WHAT IS NEEDED: In the data below, find each line carrying the string "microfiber" and copy it out.

DATASET SECTION:

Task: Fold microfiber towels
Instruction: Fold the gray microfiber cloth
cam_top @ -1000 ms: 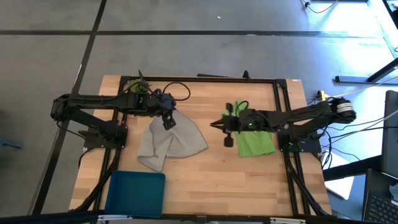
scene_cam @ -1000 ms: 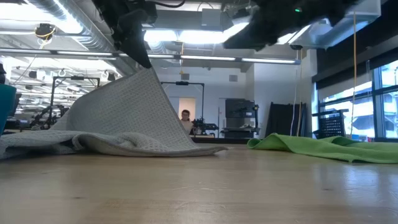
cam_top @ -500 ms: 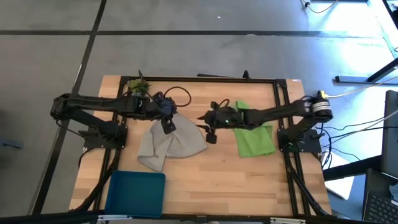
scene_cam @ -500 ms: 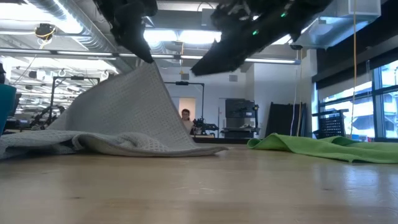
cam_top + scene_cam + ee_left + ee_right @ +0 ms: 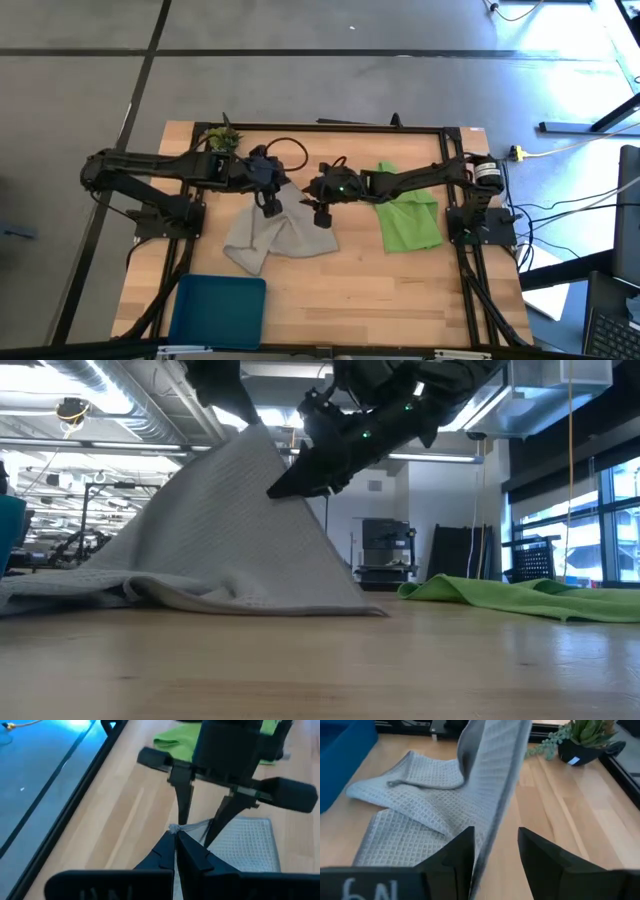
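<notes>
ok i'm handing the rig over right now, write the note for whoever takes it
Left gripper: shut on a corner of the grey towel, held up off the table.
Right gripper: fingers open around the towel's raised edge, not yet closed.
Green towel: lying rumpled on the table's right side, untouched.
Done: nothing folded; the grey towel is only lifted at one corner.
Left: close the right gripper, fold the grey towel, then the green one.
</notes>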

COMPLETED TASK:
Task: Fold microfiber towels
Instruction: Fold the gray microfiber cloth

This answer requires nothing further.